• _To do_
Would you set down the data that follows, word for word, without any pictures?
:: Data excerpt ::
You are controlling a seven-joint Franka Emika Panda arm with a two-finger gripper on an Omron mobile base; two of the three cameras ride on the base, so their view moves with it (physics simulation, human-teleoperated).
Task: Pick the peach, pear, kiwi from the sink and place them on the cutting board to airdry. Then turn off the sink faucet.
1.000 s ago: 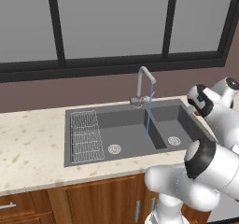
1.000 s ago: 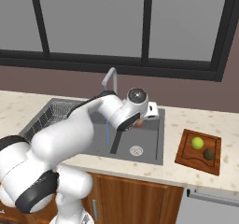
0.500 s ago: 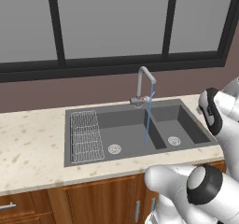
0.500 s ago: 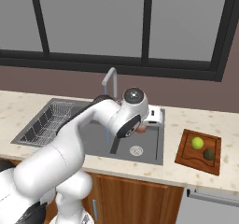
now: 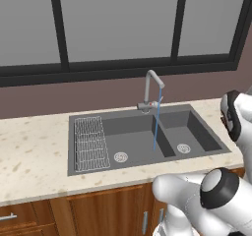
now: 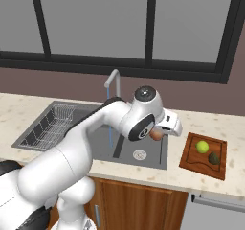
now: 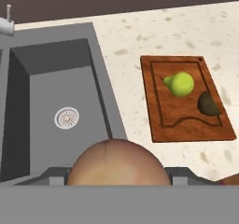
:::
• _Written answer_
You are controlling a seven-joint Franka Emika Panda arm with a two-finger gripper on an Omron mobile base; two of the three cameras ride on the base, so their view moves with it (physics simulation, human-teleoperated).
Task: Pick the peach, pear, kiwi from the sink and place them on the cutting board to airdry. Then turn off the sink faucet.
1.000 s ago: 
1.000 s ago: 
0.500 s ago: 
0.500 s ago: 
now: 
now: 
now: 

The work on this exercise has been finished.